Most of the White House’s email domains have
yet to deploy an email authentication protocol known as DMARC that is designed
to reduce the risk of attackers impersonating legitimate email addresses for
distributing spam or phishing messages.
Nearly all email domains overseen by the
Executive Office of the President (EOP) of the United States – including
WhiteHouse.gov – are vulnerable to being hijacked for large-scale phishing
campaigns, a report by the Global Cyber Alliance (GCA) has shown.
According to the security advocacy group,
only one out of 26 email domains managed by the EOP has fully implemented the
Domain-based Message, Authentication, Reporting and Conformance (DMARC) protocol, which is
intended to detect and prevent email spoofing.
Another seven domains have put the email
authentication protocol in place, but only at a level of implementation that
allows for monitoring emails; it does not actually prevent delivery of spoofed
emails.
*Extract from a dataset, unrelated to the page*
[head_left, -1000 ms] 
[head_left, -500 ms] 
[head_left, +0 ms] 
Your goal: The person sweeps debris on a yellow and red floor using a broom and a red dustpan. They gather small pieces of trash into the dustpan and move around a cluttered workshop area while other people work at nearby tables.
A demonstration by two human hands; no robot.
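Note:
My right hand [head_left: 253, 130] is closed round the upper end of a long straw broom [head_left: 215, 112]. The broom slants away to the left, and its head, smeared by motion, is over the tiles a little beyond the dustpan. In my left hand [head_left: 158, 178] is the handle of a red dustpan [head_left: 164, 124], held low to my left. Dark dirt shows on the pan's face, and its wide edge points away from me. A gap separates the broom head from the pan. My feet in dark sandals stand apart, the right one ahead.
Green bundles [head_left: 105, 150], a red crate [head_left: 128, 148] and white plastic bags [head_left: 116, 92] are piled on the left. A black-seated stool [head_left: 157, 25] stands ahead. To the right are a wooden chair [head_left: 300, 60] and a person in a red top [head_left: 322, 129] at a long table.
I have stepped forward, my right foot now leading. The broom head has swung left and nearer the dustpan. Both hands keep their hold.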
The remaining 18 email domains under the EOP’s purview have yet to even
begin implementing the protocol.
Email spoofing involves creating email
messages using forged sender details so that the e-mail appears to come from
someone other than the actual sender. Such spoofing is commonly used for
distributing spam
or phishing messages that contain malicious attachments or
links.
The GCA found that the highest setting of the
DMARC policy has only been deployed for the max.gov email domain. The policy
for this domain is set at “reject”, making sure that messages that fail
authentication are blocked at the email server, before they can actually be
delivered.
The Alliance notes that the subpar level of
DMARC’s deployment is “surprising”, given that the US Department of Homeland
Security issued a directive on October 16, 2017, requiring all federal
agencies to have the protocol in place this year. The directive mandates at
least the lowest DMARC policy for all second-level agency domains within 90
days (i.e. mid-January). The highest-level DMARC policy is required to be
implemented within a year since the directive was issued. The measure is
designed to increase security for anyone who receives email from federal
agencies.
“Email domains managed by the EOP are crown
jewels that criminals and foreign adversaries covet,” Philip Reitinger,
president and CEO of the Global Cyber Alliance, is quoted as saying. He added
that the lack of full DMARC deployment “poses a national security
risk”. The EOP manages a range of domains – including Budget.gov, OMB.gov
or USTR.gov – that could be valuable for phishers.